* **Directions**:
The expected answer is the set of lines in the data below between the line holding "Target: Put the" and the line holding "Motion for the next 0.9", inclusive, written out exactly.
Exercise data START
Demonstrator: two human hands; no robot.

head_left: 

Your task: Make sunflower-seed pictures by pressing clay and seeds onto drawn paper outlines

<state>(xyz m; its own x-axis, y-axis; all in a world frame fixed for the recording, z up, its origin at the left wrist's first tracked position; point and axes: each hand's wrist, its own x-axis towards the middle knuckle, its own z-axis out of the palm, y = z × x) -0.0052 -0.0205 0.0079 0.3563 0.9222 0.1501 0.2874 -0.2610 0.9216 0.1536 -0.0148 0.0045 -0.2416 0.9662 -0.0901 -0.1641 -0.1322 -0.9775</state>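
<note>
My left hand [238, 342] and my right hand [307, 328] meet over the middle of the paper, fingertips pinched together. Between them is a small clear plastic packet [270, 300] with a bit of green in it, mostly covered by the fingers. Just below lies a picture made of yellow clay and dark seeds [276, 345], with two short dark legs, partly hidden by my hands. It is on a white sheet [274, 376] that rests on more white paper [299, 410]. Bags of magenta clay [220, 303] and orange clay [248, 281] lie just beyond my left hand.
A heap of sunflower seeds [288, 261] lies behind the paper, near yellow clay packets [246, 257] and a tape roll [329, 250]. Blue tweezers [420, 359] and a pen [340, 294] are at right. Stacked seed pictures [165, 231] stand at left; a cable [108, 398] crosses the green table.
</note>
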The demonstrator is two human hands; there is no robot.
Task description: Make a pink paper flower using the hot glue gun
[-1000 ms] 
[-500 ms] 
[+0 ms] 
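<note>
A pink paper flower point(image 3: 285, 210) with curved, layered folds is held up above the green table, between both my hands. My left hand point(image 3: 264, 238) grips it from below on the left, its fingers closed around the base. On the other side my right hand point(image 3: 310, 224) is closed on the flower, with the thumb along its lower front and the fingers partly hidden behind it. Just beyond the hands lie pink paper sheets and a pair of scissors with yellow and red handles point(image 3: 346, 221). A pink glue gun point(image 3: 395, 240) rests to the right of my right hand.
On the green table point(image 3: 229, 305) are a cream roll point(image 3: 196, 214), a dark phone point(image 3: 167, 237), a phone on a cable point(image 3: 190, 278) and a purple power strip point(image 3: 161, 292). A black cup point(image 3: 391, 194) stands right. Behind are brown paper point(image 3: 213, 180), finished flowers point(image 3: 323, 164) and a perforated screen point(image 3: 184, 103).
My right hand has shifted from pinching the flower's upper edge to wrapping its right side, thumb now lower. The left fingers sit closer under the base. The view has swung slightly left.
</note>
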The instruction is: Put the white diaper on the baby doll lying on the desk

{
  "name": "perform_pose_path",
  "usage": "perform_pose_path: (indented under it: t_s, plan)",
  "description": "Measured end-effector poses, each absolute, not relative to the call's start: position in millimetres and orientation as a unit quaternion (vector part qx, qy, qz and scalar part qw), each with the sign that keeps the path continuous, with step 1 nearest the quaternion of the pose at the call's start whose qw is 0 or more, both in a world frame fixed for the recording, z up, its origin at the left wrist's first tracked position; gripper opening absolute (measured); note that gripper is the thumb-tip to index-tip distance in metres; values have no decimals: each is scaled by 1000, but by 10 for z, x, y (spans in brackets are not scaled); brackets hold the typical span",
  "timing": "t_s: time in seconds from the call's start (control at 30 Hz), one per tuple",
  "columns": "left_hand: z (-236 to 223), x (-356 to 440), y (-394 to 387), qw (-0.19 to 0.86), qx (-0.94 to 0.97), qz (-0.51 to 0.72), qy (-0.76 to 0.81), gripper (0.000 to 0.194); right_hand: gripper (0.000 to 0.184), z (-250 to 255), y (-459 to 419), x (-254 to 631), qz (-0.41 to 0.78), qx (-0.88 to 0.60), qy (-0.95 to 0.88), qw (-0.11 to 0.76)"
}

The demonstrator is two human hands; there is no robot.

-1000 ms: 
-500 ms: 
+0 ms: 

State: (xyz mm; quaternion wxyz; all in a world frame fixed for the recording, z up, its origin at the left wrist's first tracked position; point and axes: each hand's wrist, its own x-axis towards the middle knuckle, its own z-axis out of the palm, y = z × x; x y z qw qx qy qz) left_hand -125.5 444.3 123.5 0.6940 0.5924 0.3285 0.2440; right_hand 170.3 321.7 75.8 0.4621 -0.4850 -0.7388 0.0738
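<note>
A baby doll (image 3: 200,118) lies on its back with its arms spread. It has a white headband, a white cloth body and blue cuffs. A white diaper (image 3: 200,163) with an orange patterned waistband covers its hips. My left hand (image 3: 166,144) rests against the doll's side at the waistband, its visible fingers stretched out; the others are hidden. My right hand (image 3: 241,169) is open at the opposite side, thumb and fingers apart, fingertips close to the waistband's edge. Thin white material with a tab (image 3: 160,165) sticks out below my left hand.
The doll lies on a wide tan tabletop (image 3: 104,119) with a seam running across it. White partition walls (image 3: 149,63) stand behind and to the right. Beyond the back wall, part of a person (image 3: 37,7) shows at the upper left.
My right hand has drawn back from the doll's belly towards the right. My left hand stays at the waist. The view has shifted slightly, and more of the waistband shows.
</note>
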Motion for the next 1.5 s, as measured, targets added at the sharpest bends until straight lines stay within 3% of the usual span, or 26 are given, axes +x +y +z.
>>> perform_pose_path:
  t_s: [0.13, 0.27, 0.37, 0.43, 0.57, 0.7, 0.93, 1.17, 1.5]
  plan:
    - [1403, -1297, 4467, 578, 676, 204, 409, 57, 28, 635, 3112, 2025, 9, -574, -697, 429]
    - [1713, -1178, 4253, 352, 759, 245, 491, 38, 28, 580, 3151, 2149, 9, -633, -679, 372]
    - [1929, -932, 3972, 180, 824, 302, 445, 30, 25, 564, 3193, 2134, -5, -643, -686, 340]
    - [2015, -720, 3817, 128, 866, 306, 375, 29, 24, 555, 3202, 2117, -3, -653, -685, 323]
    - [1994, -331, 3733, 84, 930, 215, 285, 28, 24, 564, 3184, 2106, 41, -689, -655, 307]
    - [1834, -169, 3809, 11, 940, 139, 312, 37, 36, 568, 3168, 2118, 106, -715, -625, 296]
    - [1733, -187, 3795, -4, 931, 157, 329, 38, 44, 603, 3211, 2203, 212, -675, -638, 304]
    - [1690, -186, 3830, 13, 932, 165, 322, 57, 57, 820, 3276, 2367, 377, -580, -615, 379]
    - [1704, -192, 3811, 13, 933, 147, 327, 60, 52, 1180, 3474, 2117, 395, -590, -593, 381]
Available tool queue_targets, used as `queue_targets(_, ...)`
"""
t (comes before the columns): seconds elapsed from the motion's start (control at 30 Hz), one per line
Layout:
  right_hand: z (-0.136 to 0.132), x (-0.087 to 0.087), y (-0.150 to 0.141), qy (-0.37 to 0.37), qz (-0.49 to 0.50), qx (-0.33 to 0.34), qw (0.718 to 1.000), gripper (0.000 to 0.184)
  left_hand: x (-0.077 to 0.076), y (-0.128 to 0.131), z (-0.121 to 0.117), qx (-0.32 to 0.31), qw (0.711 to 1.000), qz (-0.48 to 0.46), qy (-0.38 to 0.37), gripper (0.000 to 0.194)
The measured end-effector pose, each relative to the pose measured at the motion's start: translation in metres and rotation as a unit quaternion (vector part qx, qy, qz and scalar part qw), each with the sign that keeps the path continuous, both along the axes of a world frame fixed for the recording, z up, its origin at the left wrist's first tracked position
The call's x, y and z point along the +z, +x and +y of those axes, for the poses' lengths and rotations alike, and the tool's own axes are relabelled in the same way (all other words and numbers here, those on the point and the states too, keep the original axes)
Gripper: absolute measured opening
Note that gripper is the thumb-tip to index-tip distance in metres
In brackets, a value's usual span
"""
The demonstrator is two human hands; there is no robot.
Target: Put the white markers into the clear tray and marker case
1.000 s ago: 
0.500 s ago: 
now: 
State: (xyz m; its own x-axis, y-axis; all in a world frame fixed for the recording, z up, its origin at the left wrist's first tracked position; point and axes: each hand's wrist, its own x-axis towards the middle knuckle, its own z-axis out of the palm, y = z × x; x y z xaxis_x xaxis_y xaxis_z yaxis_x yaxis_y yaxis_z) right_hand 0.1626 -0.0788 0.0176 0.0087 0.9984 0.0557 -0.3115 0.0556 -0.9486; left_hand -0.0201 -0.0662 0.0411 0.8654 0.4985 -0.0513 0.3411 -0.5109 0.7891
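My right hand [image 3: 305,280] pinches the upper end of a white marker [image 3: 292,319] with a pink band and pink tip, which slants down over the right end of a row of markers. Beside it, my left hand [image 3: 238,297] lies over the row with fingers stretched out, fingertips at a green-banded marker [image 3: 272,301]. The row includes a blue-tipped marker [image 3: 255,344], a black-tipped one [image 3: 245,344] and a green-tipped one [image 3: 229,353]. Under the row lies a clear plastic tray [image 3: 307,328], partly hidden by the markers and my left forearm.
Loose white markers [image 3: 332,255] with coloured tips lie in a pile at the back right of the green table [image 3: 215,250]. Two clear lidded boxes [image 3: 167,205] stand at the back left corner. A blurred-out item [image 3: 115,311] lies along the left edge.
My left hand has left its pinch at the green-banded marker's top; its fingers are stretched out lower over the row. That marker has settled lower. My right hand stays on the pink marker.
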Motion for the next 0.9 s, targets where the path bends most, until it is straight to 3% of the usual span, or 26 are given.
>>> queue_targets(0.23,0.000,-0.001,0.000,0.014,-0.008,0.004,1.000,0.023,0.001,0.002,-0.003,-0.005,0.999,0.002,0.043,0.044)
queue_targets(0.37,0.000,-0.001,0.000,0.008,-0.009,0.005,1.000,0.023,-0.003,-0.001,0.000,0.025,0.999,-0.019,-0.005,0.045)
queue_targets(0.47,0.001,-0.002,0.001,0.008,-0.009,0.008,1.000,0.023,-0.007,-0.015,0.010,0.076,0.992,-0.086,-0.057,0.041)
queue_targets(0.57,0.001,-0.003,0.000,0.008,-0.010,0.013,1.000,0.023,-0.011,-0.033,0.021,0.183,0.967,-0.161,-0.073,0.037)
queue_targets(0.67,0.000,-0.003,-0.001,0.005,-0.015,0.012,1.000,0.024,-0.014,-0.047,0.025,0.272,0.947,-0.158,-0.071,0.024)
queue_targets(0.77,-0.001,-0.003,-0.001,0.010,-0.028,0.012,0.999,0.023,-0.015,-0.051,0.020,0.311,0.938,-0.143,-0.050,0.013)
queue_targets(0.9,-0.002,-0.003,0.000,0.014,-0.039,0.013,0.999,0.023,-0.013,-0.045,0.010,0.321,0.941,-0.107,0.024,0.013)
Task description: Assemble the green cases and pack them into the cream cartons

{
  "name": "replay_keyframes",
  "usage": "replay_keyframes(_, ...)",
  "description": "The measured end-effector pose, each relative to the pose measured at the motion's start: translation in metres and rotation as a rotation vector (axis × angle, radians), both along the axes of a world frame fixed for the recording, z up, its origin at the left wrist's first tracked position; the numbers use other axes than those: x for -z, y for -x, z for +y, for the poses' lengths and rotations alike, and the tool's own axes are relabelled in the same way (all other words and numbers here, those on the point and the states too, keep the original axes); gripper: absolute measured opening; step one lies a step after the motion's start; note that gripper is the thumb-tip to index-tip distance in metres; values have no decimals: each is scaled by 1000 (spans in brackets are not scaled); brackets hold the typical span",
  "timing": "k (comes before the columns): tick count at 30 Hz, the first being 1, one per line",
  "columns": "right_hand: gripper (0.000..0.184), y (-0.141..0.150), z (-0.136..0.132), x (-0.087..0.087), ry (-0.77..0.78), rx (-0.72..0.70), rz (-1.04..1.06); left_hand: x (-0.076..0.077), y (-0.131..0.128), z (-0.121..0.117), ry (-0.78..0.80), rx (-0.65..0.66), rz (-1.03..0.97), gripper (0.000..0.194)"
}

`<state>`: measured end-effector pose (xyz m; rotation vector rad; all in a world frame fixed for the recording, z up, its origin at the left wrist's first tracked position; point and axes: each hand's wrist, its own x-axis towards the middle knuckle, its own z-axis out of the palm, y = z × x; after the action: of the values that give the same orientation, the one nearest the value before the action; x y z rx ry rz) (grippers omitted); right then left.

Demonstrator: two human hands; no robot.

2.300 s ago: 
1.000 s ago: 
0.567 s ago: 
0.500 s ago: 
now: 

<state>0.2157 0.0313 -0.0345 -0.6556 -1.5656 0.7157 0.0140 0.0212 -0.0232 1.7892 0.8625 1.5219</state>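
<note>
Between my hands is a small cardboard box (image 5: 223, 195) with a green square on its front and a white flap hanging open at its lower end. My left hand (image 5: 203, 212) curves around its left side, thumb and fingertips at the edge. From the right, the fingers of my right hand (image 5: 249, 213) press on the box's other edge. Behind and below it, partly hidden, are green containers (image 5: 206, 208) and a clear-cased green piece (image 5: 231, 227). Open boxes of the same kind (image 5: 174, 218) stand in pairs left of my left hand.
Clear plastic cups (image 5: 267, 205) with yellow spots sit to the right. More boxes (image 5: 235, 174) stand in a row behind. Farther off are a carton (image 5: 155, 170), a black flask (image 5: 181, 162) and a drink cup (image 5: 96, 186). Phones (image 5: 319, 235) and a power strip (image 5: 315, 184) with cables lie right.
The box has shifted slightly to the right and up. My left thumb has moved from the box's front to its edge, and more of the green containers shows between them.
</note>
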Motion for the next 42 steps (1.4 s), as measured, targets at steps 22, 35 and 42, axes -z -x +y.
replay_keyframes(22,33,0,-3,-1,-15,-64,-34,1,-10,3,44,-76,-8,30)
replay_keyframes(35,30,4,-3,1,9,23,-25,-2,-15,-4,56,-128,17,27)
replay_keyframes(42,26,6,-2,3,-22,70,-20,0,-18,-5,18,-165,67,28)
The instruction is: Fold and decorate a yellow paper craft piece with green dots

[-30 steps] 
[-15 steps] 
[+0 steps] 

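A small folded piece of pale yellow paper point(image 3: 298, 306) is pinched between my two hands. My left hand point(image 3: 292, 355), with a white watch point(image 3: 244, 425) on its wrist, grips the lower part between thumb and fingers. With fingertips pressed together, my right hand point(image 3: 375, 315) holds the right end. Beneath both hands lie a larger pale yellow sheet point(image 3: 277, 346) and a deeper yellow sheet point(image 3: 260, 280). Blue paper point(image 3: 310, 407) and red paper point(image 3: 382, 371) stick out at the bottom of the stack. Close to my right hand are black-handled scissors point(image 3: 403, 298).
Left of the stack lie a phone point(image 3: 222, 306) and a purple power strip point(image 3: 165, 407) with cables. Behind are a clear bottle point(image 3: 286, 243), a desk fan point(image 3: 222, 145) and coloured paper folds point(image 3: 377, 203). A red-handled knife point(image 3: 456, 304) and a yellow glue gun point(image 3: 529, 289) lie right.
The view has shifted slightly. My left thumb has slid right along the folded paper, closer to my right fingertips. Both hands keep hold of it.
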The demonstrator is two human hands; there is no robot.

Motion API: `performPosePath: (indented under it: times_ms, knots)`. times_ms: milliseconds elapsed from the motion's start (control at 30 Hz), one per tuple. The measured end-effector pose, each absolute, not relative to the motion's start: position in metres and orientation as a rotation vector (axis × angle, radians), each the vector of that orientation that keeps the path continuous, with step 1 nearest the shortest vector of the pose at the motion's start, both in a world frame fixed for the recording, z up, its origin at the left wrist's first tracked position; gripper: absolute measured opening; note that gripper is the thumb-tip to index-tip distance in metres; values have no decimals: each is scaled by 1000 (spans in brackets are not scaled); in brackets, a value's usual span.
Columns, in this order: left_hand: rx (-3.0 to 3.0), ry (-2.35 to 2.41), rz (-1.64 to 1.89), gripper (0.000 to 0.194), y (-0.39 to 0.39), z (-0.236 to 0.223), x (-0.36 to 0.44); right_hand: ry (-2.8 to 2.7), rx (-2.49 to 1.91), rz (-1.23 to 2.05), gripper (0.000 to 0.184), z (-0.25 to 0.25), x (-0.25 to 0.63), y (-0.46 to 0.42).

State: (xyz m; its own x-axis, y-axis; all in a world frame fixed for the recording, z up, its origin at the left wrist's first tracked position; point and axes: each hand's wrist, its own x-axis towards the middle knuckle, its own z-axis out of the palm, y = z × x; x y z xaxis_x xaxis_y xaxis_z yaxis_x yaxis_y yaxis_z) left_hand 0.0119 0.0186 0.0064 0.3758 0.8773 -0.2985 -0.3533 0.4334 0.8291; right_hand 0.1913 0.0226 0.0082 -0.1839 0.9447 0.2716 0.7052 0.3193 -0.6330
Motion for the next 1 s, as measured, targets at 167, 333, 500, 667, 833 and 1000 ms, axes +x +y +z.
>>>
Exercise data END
* **Your solution**:
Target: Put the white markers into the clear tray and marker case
1.000 s ago: 
0.500 s ago: 
now: 
State: (xyz m; its own x-axis, y-axis; all in a world frame fixed for the recording, z up, its origin at the left wrist's first tracked position; point and axes: each hand's wrist, its own x-axis towards the middle knuckle, its own z-axis out of the palm, y = z × x; x y z xaxis_x xaxis_y xaxis_z yaxis_x yaxis_y yaxis_z) right_hand 0.1626 -0.0788 0.0176 0.0087 0.9984 0.0557 -0.3115 0.0556 -0.9486; left_hand -0.0201 -0.0662 0.0411 0.8654 0.4985 -0.0513 0.3411 -0.5109 0.7891
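My right hand [image 3: 305,280] pinches the upper end of a white marker [image 3: 292,319] with a pink band and pink tip, which slants down over the right end of a row of markers. Beside it, my left hand [image 3: 238,297] lies over the row with fingers stretched out, fingertips at a green-banded marker [image 3: 272,301]. The row includes a blue-tipped marker [image 3: 255,344], a black-tipped one [image 3: 245,344] and a green-tipped one [image 3: 229,353]. Under the row lies a clear plastic tray [image 3: 307,328], partly hidden by the markers and my left forearm.
Loose white markers [image 3: 332,255] with coloured tips lie in a pile at the back right of the green table [image 3: 215,250]. Two clear lidded boxes [image 3: 167,205] stand at the back left corner. A blurred-out item [image 3: 115,311] lies along the left edge.
My left hand has left its pinch at the green-banded marker's top; its fingers are stretched out lower over the row. That marker has settled lower. My right hand stays on the pink marker.
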Motion for the next 0.9 s, targets where the path bends most, until it is straight to 3% of the usual span, or 26 are given.

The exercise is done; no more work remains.